New Delhi: With the Supreme Court once again criminalising same-sex relationships under the Indian Penal Code (IPC), will the Indian government now take action against self-declared gay American diplomats who have sought diplomatic immunity for their same-sex partners?
With India threatening more actions against US diplomats until Washington renders an "unconditional apology" over the mistreatment of an Indian diplomatic official in New York, there is talk in official circles of invoking Section 377 of the IPC to book these diplomats and their partners under Indian laws, well informed sources confirmed to a news agency.

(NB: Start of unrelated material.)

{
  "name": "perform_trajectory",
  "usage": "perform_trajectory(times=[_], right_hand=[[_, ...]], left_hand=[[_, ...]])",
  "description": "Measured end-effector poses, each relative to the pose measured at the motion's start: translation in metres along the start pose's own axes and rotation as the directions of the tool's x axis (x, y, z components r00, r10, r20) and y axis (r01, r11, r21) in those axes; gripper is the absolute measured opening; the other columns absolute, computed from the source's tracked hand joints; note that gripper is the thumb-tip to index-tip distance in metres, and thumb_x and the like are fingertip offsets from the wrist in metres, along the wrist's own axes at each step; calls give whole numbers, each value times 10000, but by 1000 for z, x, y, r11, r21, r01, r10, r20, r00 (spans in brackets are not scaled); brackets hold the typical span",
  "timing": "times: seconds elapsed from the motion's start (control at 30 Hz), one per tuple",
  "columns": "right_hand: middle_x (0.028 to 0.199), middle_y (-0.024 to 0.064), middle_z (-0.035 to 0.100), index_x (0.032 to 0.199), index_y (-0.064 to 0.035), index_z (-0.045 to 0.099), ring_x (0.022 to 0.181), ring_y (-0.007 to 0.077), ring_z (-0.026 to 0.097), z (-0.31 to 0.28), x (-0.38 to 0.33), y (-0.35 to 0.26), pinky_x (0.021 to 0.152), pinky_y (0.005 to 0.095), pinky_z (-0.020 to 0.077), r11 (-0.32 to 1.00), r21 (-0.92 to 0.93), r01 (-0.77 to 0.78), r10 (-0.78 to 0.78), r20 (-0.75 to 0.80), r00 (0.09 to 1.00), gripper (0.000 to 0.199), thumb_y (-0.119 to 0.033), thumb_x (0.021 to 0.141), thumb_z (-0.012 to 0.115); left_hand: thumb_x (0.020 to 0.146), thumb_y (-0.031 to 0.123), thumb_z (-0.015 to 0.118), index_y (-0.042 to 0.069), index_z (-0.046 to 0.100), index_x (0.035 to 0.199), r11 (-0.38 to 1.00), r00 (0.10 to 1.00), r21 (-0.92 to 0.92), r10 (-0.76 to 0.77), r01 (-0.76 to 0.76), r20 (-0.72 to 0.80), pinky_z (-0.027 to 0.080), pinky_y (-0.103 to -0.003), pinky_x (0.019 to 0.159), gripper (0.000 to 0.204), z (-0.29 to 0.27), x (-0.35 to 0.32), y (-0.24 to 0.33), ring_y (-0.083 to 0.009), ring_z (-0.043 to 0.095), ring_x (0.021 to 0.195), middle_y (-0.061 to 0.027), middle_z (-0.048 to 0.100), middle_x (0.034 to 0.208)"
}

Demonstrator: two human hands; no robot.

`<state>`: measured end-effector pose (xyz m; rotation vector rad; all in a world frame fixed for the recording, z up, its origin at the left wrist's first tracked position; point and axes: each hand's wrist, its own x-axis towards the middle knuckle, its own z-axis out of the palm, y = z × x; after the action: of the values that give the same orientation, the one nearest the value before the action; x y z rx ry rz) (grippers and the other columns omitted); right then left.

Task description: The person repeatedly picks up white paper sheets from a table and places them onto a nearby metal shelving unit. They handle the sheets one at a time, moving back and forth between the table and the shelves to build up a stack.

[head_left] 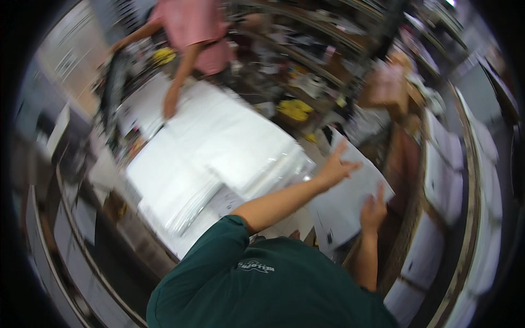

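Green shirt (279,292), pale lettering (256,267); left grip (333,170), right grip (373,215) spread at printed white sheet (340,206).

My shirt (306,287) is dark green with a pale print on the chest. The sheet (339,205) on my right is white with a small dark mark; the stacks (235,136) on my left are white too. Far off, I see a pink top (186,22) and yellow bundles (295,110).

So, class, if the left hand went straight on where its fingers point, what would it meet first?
Probably the white sheet, which shows just ahead of the left hand; depth is unclear, so it might pass above.
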<state>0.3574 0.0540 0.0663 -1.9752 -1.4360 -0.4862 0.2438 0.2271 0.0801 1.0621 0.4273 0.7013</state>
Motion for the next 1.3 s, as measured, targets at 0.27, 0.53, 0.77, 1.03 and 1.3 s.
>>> perform_trajectory(times=[0.27, 0.53, 0.77, 1.03, 1.3], right_hand=[[1308, 275, 438, 1399, -27, 294, 1199, 384, 453, -19, 1, 22, 980, 392, 371, 967, 123, -224, 225, 3, 974, 709, 72, 710, 432], [1329, 277, 412, 1415, -32, 254, 1224, 391, 423, -4, 5, 20, 1003, 394, 340, 984, 115, -139, 133, 60, 989, 781, 91, 655, 385], [1378, 250, 365, 1407, -27, 274, 1274, 368, 369, -14, 1, 2, 1041, 385, 290, 965, 157, -212, 207, 50, 977, 770, 73, 652, 386], [1402, 247, 328, 1412, -22, 251, 1308, 356, 321, -46, -48, -3, 1072, 378, 248, 962, 68, -264, 261, 55, 964, 779, 85, 654, 388], [1375, 246, 374, 1376, 44, 290, 1289, 338, 359, -77, -97, 10, 1069, 353, 268, 920, 115, -376, 370, 65, 927, 715, 60, 670, 405]], left_hand=[[809, 208, 678, 83, 516, 1240, 920, 990, 387, 105, -60, -97, 479, -316, 836, 477, -114, -146, 23, -184, 561, 1020, -99, 587, 1145], [759, 229, 707, 80, 595, 1118, 732, 753, 666, 354, 146, -555, 477, -295, 756, 404, -214, -238, 35, -167, 601, 889, -71, 646, 959], [757, 226, 704, 74, 601, 1097, 737, 763, 669, 374, 100, -527, 477, -296, 743, 386, -204, -247, 20, -180, 607, 874, -77, 648, 956], [763, 235, 711, 106, 599, 1123, 746, 958, 661, 241, -80, -156, 471, -323, 777, 398, -148, -260, -23, -185, 615, 892, -78, 643, 980], [749, 177, 708, 72, 601, 1098, 676, 971, 717, 240, -171, 5, 479, -322, 751, 380, -133, -261, -27, -193, 616, 880, -83, 643, 978]])
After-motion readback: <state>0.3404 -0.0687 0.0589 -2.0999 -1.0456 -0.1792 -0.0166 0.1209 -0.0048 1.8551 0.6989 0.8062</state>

Diplomatic relations between countries are governed under the Vienna Convention for Diplomatic Relations and the Vienna Convention for Consular Relations under the principle of reciprocity. So when a country is seen to act against the Conventions against a country's diplomats or embassy, the other country is well within its right to take reciprocal measures against the country.
Officials said the Indian government has in its knowledge many such American diplomats who have declared they had same-sex relationships and have sought immunity and other diplomatic facilities for their partners.
"We know who they are and, if we want, we can take action against them under Indian laws," said one source with access to official thinking, not wishing to be named because of the delicate nature of the issue involved.
"But the fact remains that, under the law of the land, these are now illegal relationships and hence these people can be subject to criminal prosecution for which they do not enjoy diplomatic immunity," the source told a news agency.
Officials, especially those who have dealt closely with the US, said Washington only understands tough language and gave the example of how the US suddenly withdrew certain tax priviliges to Indian diplomats about 10 years ago. In retaliaton, India imposed service tax liabilities on the US embassy operations here.
When the US embassy petitioned the government against the tax, they were told it could only be done if the tax privileges to Indian diplomats were restored. The US subsequently restored those privileges and New Delhi followed suit.
The latest diplomatic fracas escalated after Devyani Khobragade, the deputy consul general in New York, was arrested, handcuffed and humiliatingly strip searched, under what the US police calls its "standard procedures" after she was found to violate visa regulations for her Indian househelp.